The hope that live events will return in the fall is increasingly giving way to the realization that many (if not most) conferences and trade shows in the U.S. will continue to be virtual or hybrids of online and in-person for the remainder of 2020. Last week, Informa saw an 8% stock jump when it said select trade shows would resume in Asia but warned that live events in the U.S. won’t return until at least September.

On June 3, Haymarket Media’s PRWeek became one of the first B2B media brands to announce that its full slate of events—including conferences and awards programs—will go virtual for the remainder of the year. Soon after, another Haymarket brand, Medical Marketing & Media, announced it will also be taking the remainder of its 2020 events virtual.

I caught up with Steve Barrett, Vice President and Editorial Director of PRWeek, on making the call, how virtual events are opening up new audiences and how the PRWeek edit team is rising to the challenge by creating new types of content that break the mold of traditional B2B.

On making the decision to go virtual for the remainder of the year…

Steve Barrett: The start of the lockdown came at bad time for everyone but particularly for us because we had our biggest event of year, the PRWeek Awards, set for March 19 in New York City, where we get over 1,000 PR pros in a room at Cipriani.

You’ve got to be bold in business. We had to make a difficult call then and we’ve been making difficult decisions about events since then. We’ve got awards shows, conferences, honorifics like our Hall of Fame, which honors women in PR, our Brand Film Festival at the Paley Center for Media and our Global Awards program that usually takes place in London.

At the end of the day, after taking all the guidance of our stakeholders into account and thinking about safety, which is the most important thing, and whether there’s really an appetite to travel and get together in large groups, we decided for clarity, for safety and so everyone can plan for rest of year, to call it and go virtual.

How virtual events give PRWeek new scale…

Whilst it’s regrettable that we can’t meet in person, there’s a lot of things that you can do like widening it out to a larger audience.

Our Global Awards are normally held in London. We made it a three-part event and optimized each day for a different part of the world—one day for Europe, one day for Asia, one day for the U.S.

At a physical event, nobody wants to sit there and watch loads of content—they want to network, they want to go to parties and obviously, we want to encourage that.

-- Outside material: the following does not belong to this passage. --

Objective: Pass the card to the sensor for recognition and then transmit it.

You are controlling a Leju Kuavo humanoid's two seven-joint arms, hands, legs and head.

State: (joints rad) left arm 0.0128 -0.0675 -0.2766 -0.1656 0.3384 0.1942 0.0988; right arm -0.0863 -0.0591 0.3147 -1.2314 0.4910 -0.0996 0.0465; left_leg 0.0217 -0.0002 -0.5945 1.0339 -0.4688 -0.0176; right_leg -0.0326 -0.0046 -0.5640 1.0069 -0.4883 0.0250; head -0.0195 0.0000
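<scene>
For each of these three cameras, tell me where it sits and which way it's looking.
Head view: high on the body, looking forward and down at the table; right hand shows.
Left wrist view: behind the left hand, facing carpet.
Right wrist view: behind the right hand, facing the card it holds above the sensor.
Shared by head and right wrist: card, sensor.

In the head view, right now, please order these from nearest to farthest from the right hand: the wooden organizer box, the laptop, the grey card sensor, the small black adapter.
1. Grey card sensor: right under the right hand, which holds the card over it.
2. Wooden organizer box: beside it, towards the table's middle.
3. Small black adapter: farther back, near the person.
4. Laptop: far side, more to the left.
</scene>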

In a virtual environment, they are more apt to focus on the content.

Our smaller Convene events usually run over lunch and we do three or four 30 to 40-minute discussions. We had one on COVID-19 and communicating in the coronavirus era and three thousand people registered. Normally, an event like that would get 80 to 90 people in a room.

When we come back to live events, virtual elements will still be part of that going forward. We’ve seen the potential of it.

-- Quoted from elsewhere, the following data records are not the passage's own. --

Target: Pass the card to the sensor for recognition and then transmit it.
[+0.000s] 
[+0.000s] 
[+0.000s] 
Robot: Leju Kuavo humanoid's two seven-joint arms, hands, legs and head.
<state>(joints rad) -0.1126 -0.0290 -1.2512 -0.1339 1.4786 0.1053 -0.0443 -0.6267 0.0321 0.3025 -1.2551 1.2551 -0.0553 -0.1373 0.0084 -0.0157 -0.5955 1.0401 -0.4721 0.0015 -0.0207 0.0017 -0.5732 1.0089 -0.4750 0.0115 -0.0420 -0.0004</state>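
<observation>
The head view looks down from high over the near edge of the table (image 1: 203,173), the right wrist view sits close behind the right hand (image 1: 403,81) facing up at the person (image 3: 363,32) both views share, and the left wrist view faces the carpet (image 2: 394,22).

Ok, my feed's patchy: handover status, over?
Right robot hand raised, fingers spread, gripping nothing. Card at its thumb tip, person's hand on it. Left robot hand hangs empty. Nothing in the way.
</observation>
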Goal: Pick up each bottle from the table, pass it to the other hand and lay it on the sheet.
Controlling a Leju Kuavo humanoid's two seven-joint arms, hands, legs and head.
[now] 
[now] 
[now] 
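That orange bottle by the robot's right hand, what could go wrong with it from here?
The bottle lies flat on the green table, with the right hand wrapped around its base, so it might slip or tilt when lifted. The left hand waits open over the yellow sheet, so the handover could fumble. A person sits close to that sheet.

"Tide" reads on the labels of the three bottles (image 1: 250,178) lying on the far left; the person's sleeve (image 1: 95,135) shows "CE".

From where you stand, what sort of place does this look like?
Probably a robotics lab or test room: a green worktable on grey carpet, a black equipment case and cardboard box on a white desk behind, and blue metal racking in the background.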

On redefining content in the COVID-19 era…

We’ve added a lot of new elements to our weekly content. Lockdown Life features profiles of people in their work-at-home situations and includes fun videos where we get kids to say what they think their parents do for a living. We’ve talked to people in the industry who had the virus and what that experience was like; we had one where we featured two people working from home at competing PR firms.

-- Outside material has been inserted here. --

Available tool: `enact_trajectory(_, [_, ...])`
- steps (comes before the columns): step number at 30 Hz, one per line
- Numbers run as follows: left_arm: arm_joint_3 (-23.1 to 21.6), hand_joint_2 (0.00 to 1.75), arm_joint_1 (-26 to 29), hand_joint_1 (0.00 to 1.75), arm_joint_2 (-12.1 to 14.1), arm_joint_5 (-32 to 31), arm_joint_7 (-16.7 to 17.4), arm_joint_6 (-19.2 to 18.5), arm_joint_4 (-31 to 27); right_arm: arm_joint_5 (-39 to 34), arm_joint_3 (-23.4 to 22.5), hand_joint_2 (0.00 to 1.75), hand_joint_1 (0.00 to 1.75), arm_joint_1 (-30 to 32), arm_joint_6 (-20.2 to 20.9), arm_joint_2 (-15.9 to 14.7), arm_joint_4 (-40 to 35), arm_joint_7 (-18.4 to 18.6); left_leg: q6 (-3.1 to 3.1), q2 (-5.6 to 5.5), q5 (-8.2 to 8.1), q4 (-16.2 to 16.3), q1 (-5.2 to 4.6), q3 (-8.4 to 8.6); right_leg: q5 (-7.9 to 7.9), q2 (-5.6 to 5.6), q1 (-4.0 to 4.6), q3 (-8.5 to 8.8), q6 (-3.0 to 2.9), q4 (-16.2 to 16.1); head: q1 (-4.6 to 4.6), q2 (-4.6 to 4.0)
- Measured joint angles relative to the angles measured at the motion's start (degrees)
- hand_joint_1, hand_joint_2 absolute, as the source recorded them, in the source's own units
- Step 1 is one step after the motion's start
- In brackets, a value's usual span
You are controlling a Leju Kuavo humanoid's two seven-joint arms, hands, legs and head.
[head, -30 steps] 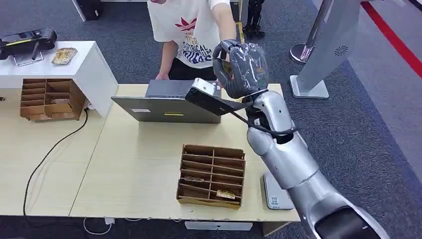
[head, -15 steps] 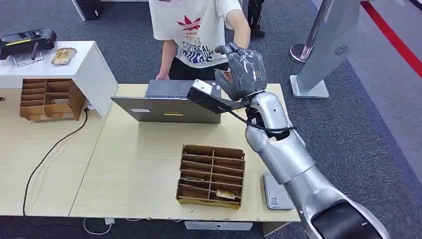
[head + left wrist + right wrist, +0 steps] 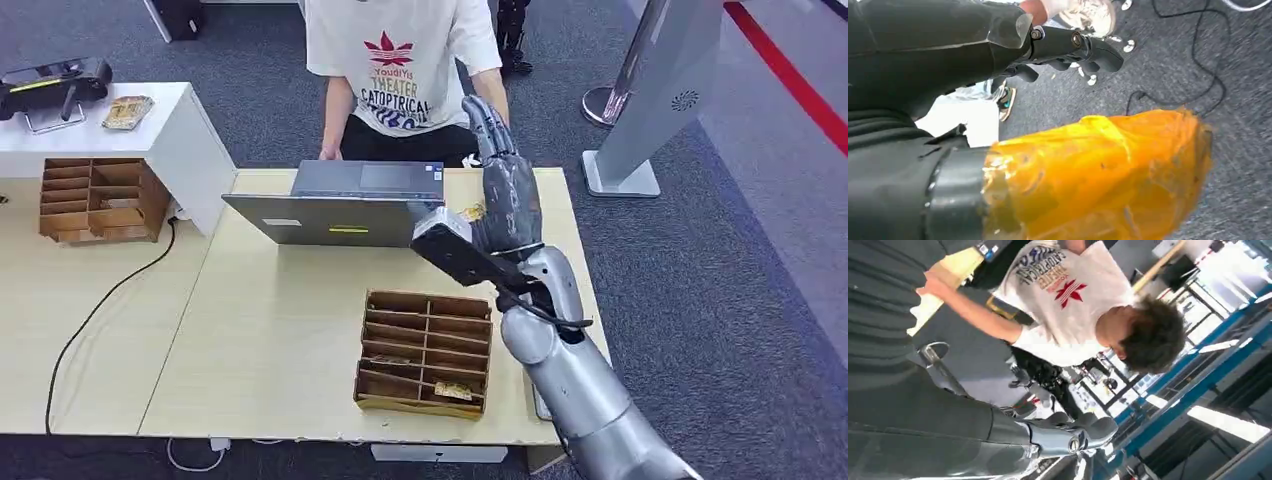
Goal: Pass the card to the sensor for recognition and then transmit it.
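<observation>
My right hand (image 3: pixel 505 185) is raised over the far right of the wooden table (image 3: pixel 280 330), fingers stretched straight and apart, holding nothing. The right wrist view shows the same bare fingers (image 3: pixel 1068 437) pointing toward a person in a white T-shirt (image 3: pixel 1068 295). A small tan card (image 3: pixel 471 212) lies just beside that hand, near the laptop's corner; I cannot tell whether the two touch. The white sensor sits at the front right table edge, mostly hidden under my forearm. My left hand (image 3: pixel 1063 45) hangs over the dark carpet, its thumb wrapped in orange tape (image 3: pixel 1098 165), with nothing in it.
The person (image 3: pixel 405 60) stands behind the table at a grey laptop (image 3: pixel 340 205). A cardboard card box (image 3: pixel 425 350) with several slots sits at the table's front middle. Another such box (image 3: pixel 95 200) and a white cabinet (image 3: pixel 150 125) are at the left.
My right hand has dropped back toward me and its curled fingers have spread straight. The person's arm has pulled away from my hand. The tan card, seen in my fingers before, now shows beside the hand.
</observation>
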Motion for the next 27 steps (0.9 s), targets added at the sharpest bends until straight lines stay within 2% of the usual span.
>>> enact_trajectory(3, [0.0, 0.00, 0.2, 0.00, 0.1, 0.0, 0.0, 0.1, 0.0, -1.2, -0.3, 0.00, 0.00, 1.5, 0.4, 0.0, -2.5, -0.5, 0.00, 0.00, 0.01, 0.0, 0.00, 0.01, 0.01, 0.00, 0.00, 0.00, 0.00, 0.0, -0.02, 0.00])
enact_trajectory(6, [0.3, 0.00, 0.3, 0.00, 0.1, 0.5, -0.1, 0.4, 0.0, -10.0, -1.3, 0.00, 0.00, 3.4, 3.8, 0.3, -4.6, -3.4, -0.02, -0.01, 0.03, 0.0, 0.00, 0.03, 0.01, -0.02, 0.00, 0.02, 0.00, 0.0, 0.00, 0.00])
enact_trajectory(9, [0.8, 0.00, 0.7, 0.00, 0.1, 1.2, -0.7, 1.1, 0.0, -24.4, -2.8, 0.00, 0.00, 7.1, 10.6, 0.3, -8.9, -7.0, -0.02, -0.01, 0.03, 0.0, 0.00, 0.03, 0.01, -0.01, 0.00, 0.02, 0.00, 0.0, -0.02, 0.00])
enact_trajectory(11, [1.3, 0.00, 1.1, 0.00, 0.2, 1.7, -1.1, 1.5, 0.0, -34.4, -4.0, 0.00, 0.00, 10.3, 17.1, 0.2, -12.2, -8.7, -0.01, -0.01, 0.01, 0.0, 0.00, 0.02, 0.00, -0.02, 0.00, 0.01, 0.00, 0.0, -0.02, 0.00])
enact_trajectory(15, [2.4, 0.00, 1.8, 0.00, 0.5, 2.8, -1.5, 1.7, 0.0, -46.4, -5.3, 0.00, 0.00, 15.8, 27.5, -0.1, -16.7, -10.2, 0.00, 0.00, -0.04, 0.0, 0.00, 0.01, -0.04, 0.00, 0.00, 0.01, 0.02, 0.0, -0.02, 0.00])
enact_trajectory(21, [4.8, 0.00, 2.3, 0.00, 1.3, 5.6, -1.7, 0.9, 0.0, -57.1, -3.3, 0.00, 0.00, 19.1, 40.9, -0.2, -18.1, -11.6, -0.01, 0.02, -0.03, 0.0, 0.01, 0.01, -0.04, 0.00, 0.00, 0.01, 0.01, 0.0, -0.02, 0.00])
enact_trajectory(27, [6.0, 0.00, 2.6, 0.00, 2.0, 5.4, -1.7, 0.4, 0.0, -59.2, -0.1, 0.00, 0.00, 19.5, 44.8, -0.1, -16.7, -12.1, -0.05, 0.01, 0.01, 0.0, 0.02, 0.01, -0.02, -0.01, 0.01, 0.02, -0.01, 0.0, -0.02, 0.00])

There’s been a lot of bad news this summer so we’ve tried to balance that with some fun and engaging content. We launched Coffee Break, which are just short, 15-minutes videos like we’re doing here, with people in the industry.

At Haymarket Media we’ve got 40 brands across the world and we launched a coronavirus briefing with content from all those brands. Whereas B2B is about going deep in a vertical, this was a horizontal slice on one topic. That was really interesting—I could see that happening on other issues like the future of work or diversity.

Necessity is the mother of invention and editorial teams have been doing this for 10, 15 years now. We’ve had to be scrappy; we’ve had to pivot. We’ve had to work through challenges before like the financial crisis. I sometimes think consumer media is only just catching up to us. We’re battle-worn, we’re battle-weary, but we’ve still got a lot of energy and we’re still full of great ideas and I think there’s some great content being produced in the B2B environment.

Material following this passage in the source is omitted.